**WHAT YOU WILL DO**
An exact transcription of the data below, complete and unaltered, is the expected answer.

**PROVIDED MATERIAL**
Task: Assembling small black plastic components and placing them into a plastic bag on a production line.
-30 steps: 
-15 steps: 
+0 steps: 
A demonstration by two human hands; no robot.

**PROBLEM SOLUTION**
Task: Assembling small black plastic components and placing them into a plastic bag on a production line.
-30 steps: 
-15 steps: 
+0 steps: 
A demonstration by two human hands; no robot.

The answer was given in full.